なぜなのか。このことを考えていると、ある詩の一節が頭に浮かんだ。
――ぎなのこるがふのよかと
「残った奴が運のいい奴」という意味の熊本の方言が使われている谷川雁の詩だ。初めてこの詩を読んだ時、なぜかこの部分を「生き残った奴が運のいい奴」だと思い込んでしまった。それからは「生き残った奴」という言葉が、人生のふとした瞬間に頭を過る。
いままで生きて、多くのひとと出会った。その中で自分が生き残ったのは、何かの取得(とりえ)があったからではない、ただ運がよかったからだ、との感慨は中年にさしかかったおり、誰もが持つのではないだろうか。
清左衛門と奥之助の人生の分かれ道は、若い頃、どの派閥に属するかという決断の相違にあった。

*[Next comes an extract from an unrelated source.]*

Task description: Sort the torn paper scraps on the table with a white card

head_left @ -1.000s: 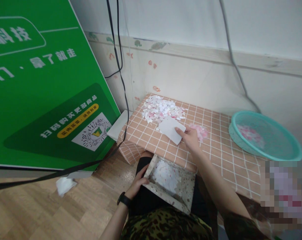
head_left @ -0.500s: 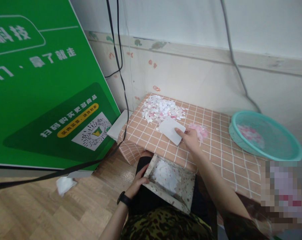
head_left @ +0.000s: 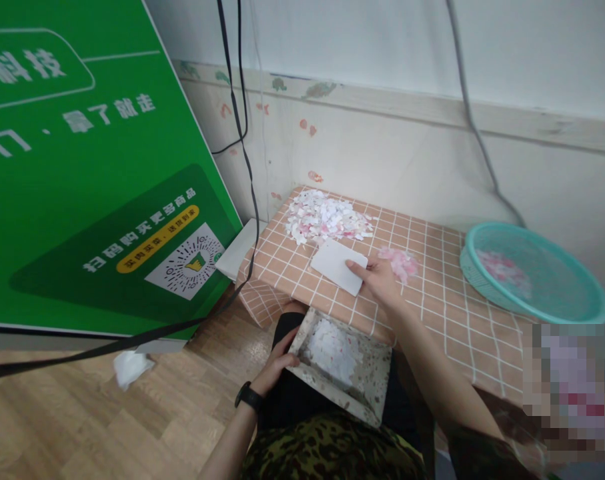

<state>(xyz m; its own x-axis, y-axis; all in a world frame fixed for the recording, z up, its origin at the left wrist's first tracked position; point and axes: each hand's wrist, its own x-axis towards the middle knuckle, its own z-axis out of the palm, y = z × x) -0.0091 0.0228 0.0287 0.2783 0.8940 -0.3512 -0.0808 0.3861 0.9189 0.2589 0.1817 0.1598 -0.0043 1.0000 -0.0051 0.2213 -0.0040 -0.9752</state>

一歩、違えると清左衛門は奥之助の人生を歩んでいたかもしれない。
小さな運が後に大きく人生を変えたのだとすれば、出世した者は自らの幸運に疾(やま)しさを覚えるだろう。
まさに「生き残った奴が運のいい奴」なのだ。だから、清左衛門は海に落ちた奥之助に手を差し伸べてしまったのではないか。

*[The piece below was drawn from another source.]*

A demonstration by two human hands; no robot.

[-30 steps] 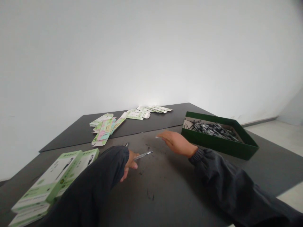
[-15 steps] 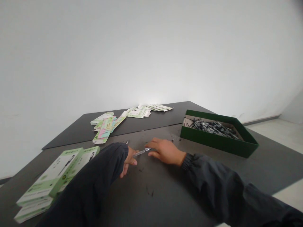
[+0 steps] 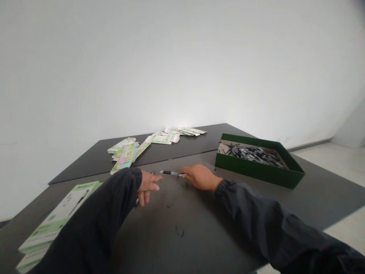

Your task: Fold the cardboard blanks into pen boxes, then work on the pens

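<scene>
Clear-barrelled pen (image 3: 170,173) with a black section is left of the green box (image 3: 256,172), the end nearer the box pinched by the right hand (image 3: 201,177). Farther left of the box, the left hand (image 3: 146,186) has thumb and fingers partly extended; whether it grips anything cannot be told. Loose pens (image 3: 253,154) lie inside the box.

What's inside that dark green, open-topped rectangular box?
The dark green, open-topped rectangular box holds a jumbled heap of slim black-and-clear pens. The heap covers much of the bottom, so what lies underneath can't be seen.
</scene>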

また、「夢」という一篇では清左衛門が若いころ、出世の競争相手であった同僚について藩主に告げ口をしたことが明かされる。
藩主の心証を悪くした同僚は、失脚を余儀なくされた。その後ろめたい記憶が夢となって甦り、清左衛門を苦しめている。
藩主に告げた内容が事実とは違っていたのを知った清左衛門は、昔の同僚に告白して、謝ることもできずに口をぬぐってしまう。清左衛門は自分を「卑怯者め」と罵るだけだ。
清左衛門はヒーローとは言い難い、等身大のどこにでもいる人物なのだ。
この一話は衝撃を受けた清左衛門が、雪の夜に小料理屋の〈涌井〉で一夜を過ごして癒(いや)され、さらに同僚の失脚は告げ口がもとではなかったとわかるという救いが与えられている。
これは小説的な救済であって、藤沢さんが実際に出会ったかもしれない現実の清左衛門は、やはり告げ口によって同僚を失脚させ、出世したと思える。
だが、出世競争に翻弄されながらも、ひととしての心を失っていない企業人を数多く見てきたに違いない作者は、清左衛門に慰藉(いしゃ)を与えずにはいられなかったのだ。
生真面目でありつつ、しかも人間臭いひとびとを描くために小藩の武士たちを主人公にしたのではないだろうか。